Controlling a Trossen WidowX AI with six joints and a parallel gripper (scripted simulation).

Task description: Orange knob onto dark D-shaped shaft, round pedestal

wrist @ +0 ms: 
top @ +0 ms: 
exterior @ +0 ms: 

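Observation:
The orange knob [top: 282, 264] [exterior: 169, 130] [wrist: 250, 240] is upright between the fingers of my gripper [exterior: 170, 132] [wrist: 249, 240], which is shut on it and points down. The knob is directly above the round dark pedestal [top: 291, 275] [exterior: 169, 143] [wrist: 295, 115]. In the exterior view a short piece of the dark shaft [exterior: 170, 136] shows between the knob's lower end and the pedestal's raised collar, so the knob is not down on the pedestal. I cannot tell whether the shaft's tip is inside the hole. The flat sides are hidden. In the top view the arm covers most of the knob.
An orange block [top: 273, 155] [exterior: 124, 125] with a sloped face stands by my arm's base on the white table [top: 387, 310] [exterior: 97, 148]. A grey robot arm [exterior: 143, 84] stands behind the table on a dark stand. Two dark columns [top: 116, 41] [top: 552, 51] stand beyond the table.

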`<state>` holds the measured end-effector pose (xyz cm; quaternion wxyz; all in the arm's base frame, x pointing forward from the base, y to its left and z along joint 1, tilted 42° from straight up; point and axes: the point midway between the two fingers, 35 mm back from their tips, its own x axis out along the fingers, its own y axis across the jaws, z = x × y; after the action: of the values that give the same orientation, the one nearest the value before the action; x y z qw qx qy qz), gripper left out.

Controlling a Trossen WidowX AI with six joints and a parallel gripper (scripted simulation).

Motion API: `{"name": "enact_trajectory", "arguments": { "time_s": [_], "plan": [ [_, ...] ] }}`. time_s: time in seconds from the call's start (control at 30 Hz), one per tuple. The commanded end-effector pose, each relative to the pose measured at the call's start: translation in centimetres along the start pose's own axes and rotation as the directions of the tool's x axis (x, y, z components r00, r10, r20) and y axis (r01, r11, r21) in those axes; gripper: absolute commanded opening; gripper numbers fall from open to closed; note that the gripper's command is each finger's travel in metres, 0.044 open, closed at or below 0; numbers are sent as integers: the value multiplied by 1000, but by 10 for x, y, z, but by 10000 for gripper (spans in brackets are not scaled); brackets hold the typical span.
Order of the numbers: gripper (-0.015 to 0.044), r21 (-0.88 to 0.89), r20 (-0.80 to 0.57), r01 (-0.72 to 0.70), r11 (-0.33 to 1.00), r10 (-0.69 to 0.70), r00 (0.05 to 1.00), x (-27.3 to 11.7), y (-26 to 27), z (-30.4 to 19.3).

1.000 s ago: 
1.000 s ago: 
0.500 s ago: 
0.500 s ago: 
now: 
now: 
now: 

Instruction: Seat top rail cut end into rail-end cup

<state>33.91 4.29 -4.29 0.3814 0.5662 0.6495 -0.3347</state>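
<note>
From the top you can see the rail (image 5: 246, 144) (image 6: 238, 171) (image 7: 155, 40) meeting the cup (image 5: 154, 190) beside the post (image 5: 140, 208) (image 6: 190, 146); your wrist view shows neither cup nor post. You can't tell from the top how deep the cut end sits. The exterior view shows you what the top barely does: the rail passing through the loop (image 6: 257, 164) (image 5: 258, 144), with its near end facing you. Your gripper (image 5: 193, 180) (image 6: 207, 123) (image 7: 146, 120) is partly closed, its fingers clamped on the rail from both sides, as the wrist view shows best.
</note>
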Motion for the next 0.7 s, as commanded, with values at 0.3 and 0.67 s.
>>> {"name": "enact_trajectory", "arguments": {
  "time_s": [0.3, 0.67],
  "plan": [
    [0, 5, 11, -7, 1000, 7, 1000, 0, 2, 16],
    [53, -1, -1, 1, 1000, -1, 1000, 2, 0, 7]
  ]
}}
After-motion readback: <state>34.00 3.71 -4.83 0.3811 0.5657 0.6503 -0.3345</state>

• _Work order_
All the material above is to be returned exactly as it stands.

• _Task response_
Controlling a Trossen WidowX AI with six joints and a parallel gripper (scripted simulation).

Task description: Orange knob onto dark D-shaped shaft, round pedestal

wrist @ +0 ms: 
top @ +0 ms: 
exterior @ +0 ms: 

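Observation:
The orange knob [top: 282, 264] [exterior: 169, 130] [wrist: 250, 240] is upright between the fingers of my gripper [exterior: 170, 132] [wrist: 249, 240], which is shut on it and points down. The knob is directly above the round dark pedestal [top: 291, 275] [exterior: 169, 143] [wrist: 295, 115]. In the exterior view a short piece of the dark shaft [exterior: 170, 136] shows between the knob's lower end and the pedestal's raised collar, so the knob is not down on the pedestal. I cannot tell whether the shaft's tip is inside the hole. The flat sides are hidden. In the top view the arm covers most of the knob.
An orange block [top: 273, 155] [exterior: 124, 125] with a sloped face stands by my arm's base on the white table [top: 387, 310] [exterior: 97, 148]. A grey robot arm [exterior: 143, 84] stands behind the table on a dark stand. Two dark columns [top: 116, 41] [top: 552, 51] stand beyond the table.
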
`<state>` holds the measured end-effector pose (xyz cm; quaternion wxyz; all in the arm's base frame, x pointing forward from the base, y to its left and z along joint 1, tilted 42° from straight up; point and axes: the point midway between the two fingers, 35 mm back from their tips, its own x axis out along the fingers, its own y axis across the jaws, z = x × y; after the action: of the values that give the same orientation, the one nearest the value before the action; x y z qw qx qy qz), gripper left out.

Controlling a Trossen WidowX AI with six joints and a parallel gripper (scripted simulation).

Motion API: `{"name": "enact_trajectory", "arguments": { "time_s": [_], "plan": [ [_, ...] ] }}`. time_s: time in seconds from the call's start (control at 30 Hz), one per tuple. The commanded end-effector pose, each relative to the pose measured at the call's start: translation in centimetres along the start pose's own axes and rotation as the directions of the tool's x axis (x, y, z components r00, r10, r20) and y axis (r01, r11, r21) in those axes; gripper: absolute commanded opening; gripper numbers fall from open to closed; note that the gripper's command is each finger's travel in metres, 0.044 open, closed at or below 0; numbers are sent as integers: the value multiplied by 1000, but by 10 for x, y, z, but by 10000 for gripper (spans in brackets are not scaled); brackets hold the typical span.
Order of the numbers: gripper (-0.015 to 0.044), r21 (-0.88 to 0.89), r20 (-0.80 to 0.57), r01 (-0.72 to 0.70), r11 (-0.33 to 1.00), r10 (-0.69 to 0.70), r00 (0.05 to 1.00), x (-27.3 to 11.7), y (-26 to 27), z (-30.4 to 19.3).

1.000 s ago: 
1.000 s ago: 
0.500 s ago: 
0.500 s ago: 
now: 
now: 
now: 

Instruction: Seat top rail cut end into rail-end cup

<state>33.91 4.29 -4.29 0.3814 0.5662 0.6495 -0.3347</state>
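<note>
From the top you can see the rail (image 5: 246, 144) (image 6: 238, 171) (image 7: 155, 40) meeting the cup (image 5: 154, 190) beside the post (image 5: 140, 208) (image 6: 190, 146); your wrist view shows neither cup nor post. You can't tell from the top how deep the cut end sits. The exterior view shows you what the top barely does: the rail passing through the loop (image 6: 257, 164) (image 5: 258, 144), with its near end facing you. Your gripper (image 5: 193, 180) (image 6: 207, 123) (image 7: 146, 120) is partly closed, its fingers clamped on the rail from both sides, as the wrist view shows best.
</note>
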Motion for the next 0.7 s, as commanded, with values at 0.3 and 0.67 s.
>>> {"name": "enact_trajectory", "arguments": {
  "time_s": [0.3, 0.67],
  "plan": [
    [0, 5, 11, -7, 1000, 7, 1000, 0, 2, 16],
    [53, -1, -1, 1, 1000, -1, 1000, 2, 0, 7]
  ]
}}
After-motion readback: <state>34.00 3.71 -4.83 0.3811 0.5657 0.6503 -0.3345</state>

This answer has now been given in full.